─── SUPPLIED MATERIAL ───
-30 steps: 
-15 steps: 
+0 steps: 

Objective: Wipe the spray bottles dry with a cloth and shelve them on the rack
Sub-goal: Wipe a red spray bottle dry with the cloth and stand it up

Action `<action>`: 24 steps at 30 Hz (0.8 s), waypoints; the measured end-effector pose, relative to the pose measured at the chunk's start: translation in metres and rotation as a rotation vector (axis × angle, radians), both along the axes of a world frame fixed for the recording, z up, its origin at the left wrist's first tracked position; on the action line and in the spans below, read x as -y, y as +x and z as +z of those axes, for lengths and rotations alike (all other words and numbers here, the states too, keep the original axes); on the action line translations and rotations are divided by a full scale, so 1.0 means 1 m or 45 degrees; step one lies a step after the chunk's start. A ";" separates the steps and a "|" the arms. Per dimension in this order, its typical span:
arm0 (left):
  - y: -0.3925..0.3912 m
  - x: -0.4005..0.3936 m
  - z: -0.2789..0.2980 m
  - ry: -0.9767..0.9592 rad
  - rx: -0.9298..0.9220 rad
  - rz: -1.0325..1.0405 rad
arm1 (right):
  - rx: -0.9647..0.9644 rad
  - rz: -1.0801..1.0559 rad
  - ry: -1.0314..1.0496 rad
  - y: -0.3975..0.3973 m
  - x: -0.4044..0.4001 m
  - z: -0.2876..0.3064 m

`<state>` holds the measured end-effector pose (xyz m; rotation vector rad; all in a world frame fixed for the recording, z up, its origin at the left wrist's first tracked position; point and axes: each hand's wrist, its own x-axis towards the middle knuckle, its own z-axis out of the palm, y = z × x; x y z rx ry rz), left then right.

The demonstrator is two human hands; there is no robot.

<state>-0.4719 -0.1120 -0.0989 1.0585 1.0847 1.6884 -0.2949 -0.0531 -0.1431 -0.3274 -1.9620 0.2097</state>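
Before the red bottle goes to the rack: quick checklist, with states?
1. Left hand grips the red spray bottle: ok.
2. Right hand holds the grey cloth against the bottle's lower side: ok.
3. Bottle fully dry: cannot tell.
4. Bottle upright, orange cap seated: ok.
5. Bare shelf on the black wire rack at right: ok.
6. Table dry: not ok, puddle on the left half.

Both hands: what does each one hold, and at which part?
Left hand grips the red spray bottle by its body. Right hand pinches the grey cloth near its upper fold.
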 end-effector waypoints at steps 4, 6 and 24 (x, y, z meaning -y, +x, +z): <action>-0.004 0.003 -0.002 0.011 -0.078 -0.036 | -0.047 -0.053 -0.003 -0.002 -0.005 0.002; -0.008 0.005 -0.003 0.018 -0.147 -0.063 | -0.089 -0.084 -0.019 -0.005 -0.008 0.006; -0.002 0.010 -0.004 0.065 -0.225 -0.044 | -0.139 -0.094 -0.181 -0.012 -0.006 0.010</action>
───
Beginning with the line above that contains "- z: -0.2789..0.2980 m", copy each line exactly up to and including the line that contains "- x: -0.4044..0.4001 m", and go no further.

> _REPLY TO THE EXERCISE_
  - z: -0.2789..0.2980 m
  - ry: -0.9767..0.9592 rad
  - rx: -0.9298..0.9220 rad
  - rz: -1.0325..1.0405 rad
arm1 (right):
  - rx: -0.9647..0.9644 rad
  - rz: -1.0801..1.0559 rad
  - ry: -1.0314..1.0496 rad
  - y: -0.3975..0.3973 m
  - x: -0.4044..0.4001 m

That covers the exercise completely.